Happy Cinco de Mayo!  And welcome to Top Ten Tuesday hosted by the Broke and the Bookish.

This week’s question asks us to ponder those books that we will never read.  I’ll try to come up with a couple but I may not make it to ten this week.

1.  Anything by John Norman
I read Timeslave a couple of years ago as part of a book club and was completely unimpressed.   I did a bit of research into Norman and found out that this book was pretty much indicative of his style and themes.  So, I’m done and won’t be reading any more of his offerings.

2.  The Fifty Shades books
As the Twilight popularity was ramping up, I was curious enough to download the digital audio editions from my library’s web site and listen to them.  The series is one of diminishing returns and it made me realize that some books just aren’t for me. Enter this series, which has been immensely popular.  And I’ve decided these aren’t for me and I don’t have any inclination to read them.

3.  The Wheel of Time by Robert Jordan
Part of my hesitation to start the series is that I’m at least a million or so pages behind and the prospect of trying to catch up seems a bit daunting.    And part of it is that I’ve heard from people I trust that the books get more and more muddled as you go along.   That adds up to a series I most likely won’t get around to reading in this lifetime.

4.  The Incarnations of Immortality by Piers Anthony
I had friends in high school who raved about these books and encouraged me to pick them up.  I picked up the first one and I’ve tried to read it several times, never making it past the first chapter.  I couldn’t get into the book and I’ve determined that the series isn’t for me.

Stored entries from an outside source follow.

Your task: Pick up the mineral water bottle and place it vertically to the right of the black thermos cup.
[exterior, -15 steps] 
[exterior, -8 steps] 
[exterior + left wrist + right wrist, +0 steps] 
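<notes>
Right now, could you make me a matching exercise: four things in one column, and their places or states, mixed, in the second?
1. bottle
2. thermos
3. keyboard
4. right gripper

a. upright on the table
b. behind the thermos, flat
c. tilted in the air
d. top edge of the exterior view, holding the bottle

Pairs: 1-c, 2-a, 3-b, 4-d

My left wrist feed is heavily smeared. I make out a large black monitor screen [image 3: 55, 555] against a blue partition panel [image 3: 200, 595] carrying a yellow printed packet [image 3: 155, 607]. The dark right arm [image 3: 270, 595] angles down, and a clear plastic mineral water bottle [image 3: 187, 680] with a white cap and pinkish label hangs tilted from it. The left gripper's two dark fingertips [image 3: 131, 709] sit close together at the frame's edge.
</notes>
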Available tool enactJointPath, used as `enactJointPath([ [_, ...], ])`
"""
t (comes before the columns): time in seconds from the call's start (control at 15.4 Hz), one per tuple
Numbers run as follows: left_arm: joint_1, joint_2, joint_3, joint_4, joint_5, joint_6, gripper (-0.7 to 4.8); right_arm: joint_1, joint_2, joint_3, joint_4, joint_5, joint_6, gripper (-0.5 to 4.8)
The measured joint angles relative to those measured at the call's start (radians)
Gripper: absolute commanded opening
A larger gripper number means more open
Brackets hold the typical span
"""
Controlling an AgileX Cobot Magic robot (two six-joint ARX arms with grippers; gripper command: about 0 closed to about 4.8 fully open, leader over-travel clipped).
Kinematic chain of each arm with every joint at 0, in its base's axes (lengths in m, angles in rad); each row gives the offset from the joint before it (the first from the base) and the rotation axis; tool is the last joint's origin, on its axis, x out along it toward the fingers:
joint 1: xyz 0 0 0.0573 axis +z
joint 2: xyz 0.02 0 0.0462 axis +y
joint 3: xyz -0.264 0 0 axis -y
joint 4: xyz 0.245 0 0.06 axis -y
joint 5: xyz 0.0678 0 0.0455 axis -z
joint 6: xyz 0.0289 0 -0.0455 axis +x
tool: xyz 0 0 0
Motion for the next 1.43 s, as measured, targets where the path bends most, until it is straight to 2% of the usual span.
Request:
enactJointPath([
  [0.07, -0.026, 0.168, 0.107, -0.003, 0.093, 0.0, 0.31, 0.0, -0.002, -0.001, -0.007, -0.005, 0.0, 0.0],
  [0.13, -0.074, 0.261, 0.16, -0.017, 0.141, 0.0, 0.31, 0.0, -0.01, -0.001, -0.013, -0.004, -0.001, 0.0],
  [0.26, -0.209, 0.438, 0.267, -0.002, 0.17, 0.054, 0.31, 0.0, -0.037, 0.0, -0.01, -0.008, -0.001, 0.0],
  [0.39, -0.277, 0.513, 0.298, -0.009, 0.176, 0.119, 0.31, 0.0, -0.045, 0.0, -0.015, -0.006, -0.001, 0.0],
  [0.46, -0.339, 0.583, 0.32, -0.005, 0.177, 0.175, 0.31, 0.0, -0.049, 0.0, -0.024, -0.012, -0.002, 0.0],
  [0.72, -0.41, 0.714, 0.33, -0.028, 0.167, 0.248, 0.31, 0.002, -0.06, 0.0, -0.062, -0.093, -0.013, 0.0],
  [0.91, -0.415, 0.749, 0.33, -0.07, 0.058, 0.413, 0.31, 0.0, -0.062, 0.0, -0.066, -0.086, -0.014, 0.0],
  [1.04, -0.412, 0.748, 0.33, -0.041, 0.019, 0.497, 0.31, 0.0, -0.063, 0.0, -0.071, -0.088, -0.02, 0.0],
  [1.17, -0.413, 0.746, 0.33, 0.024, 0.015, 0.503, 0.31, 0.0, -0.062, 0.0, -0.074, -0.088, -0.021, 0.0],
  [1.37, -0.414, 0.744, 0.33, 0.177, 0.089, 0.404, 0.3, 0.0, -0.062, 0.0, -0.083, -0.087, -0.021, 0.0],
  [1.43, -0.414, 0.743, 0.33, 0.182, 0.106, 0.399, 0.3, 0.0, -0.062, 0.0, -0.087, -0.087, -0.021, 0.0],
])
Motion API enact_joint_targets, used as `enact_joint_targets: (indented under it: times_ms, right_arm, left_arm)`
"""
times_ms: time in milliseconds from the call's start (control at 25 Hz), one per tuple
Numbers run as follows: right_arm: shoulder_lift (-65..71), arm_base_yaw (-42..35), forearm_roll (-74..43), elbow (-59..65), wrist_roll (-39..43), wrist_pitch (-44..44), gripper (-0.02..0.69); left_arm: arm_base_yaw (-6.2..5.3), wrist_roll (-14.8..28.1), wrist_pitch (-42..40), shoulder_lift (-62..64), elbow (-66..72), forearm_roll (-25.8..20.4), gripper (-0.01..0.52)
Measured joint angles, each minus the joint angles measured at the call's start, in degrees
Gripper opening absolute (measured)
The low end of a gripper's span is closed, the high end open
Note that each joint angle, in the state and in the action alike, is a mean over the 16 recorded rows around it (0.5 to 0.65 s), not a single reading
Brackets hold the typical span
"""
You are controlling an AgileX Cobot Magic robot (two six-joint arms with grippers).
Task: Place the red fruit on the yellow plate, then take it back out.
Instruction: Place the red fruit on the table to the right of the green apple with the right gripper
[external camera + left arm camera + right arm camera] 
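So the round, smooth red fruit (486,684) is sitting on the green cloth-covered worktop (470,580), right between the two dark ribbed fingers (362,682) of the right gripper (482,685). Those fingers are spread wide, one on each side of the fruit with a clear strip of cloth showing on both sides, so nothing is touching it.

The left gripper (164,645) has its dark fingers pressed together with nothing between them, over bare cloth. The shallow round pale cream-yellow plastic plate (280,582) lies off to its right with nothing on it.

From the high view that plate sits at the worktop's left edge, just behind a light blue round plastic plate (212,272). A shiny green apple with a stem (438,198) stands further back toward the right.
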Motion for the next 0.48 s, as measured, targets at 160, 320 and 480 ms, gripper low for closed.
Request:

5.   The Dune spin-offs from Kevin J. Anderson and Brian Herbert
I read the first two or three spin-offs that Anderson and Herbert wrote and each time I found myself getting frustrated with the books.   Part of it was what I felt was an unnecessary amount of summarizing everything that’s happened up until now that seems to take place every three or four chapters.    The original Frank Herbert Dune novels asked readers to pay attention and recall details from earlier in the book without the need to have characters sum it all up every twenty pages.

6.  Any more of the Chronicles of Thomas Covenant by Stephen R. Donaldson
I read Lord Foul’s Bane earlier this year and was entirely underwhelmed.  I tried to read the Gap series a few years ago and was not a fan.  I’m done with Donaldson.

Well, I think that’s it.  I’m sure I’ll think of four more once I hit post. But these are the ones that spring to mind.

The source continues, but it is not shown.